Overall, I'd say this is a very good book and I am happy with the depth and breadth it has added to my study of the field of bootstrapping.
This book is loaded with good text book examples and covers a wide variety of bootstrap applications. It is great as a reference book on the bootstrap or as a course text at a graduate level. Chernick (1999) is a little more up-to-date and covers the classifcation error rate estimation problem that is not addressed in this text. Chernick (1999) also has many more references. Efron and Tibshirani (1993) is another fine text that is a little more intuition based with less mathematics. Fieller's problem with ratio estimation and some other gems are well covered in Efron and Tibshirani but not here. Davison and Hinkley do the best job on time series of any of the bootstrap books with details about moving block bootstrap and some interesting applications.
This book has an excellent ballance between practice and theory. It presents the bootstrap as the powerful tool it is through the ellucidation of practical issues. I strongly recommend this book for everyone interested in improving statistical practice.
This is a well-written book, and I had the basic bootstrap notion figured-out and implemented within a few days, though it will be some time before I develop any serious depth of mastery of the material. For those unfamiliar with the bootstrap method, by a system of resampling from an existing sample of data it provides a means of establishing the standard error for pretty-near any statistical measure (like the standard error of the mean in traditional statistics), as well as the determination of general confidence intervals for those measures, even when the distribution of the data is non-gaussian or unknown. I do find the author's symbolic notation a bit confusing - perhaps TOO compact, and many of the symbolic expressions would really benefit from an associated clearly written paraphrasing (difficult for me to remember all the conventions after putting the book down for a few days). Still, to go from being barely aware of the technique to applying it to the data analysis in a current research project over a period of several weeks suggests that this text does a heck of a good job at conveying the intended introduction.
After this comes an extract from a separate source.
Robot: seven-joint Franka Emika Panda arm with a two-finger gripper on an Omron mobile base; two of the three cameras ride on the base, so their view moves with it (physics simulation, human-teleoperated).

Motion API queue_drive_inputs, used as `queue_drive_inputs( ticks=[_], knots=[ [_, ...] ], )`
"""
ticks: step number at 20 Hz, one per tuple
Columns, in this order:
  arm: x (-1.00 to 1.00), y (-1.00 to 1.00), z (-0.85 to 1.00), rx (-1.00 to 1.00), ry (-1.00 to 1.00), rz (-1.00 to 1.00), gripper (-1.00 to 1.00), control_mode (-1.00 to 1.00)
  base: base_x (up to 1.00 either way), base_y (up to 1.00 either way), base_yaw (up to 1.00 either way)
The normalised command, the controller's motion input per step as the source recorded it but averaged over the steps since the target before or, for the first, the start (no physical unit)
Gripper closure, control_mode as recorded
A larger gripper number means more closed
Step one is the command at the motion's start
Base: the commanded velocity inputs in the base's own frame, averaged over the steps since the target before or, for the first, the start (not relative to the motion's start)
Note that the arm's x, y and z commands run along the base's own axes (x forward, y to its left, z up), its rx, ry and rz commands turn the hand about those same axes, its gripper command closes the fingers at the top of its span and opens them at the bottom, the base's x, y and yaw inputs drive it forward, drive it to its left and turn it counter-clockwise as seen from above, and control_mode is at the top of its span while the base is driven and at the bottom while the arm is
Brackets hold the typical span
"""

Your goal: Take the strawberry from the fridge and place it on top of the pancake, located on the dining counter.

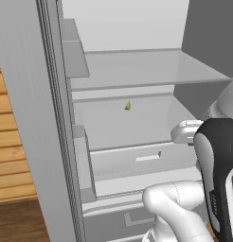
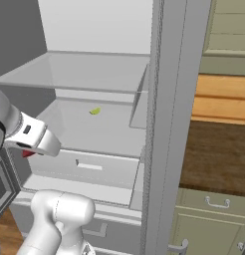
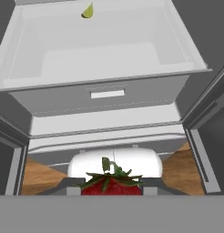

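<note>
The fridge [image 1: 151,71] stands open in front of me, its pale grey shelves and a pulled-out drawer [image 3: 109,93] showing. My gripper [image 3: 111,190] is shut on the strawberry [image 3: 112,184], a small red berry with green leaves, held just in front of and below the drawer. From the right base view a red sliver of the strawberry [image 2: 28,154] peeks out under the white hand, near the fridge's left side. In the left base view the hand [image 1: 186,132] sits at the right end of the middle shelf. The pancake and the dining counter are out of view.
A small yellow-green fruit [image 1: 128,106] lies at the back of the middle shelf [image 2: 95,111]. The fridge doors [image 1: 28,118] [image 2: 172,124] stand open on both sides of me. A dark wooden counter over green cabinets [image 2: 214,154] lies to the right.
</note>
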Motion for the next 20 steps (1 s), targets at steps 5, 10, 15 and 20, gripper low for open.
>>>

Books as complicated as this are not written for novices. But some at least try to explain something, some ideas. at least in introduction. This one doesn't try. It is written for those who knows, for a narrow circle. I have a feeling, that it is deliberately written less clearly than possible, to show how smart the author is. Or maybe they don't care.
This book ist excellent for anyone interested in being introduced to bootstrap and doing some self-programming as it covers a wide range of boostrap methods and their applications. However, some examples are some kind far from usual they give a different point of view on some issues.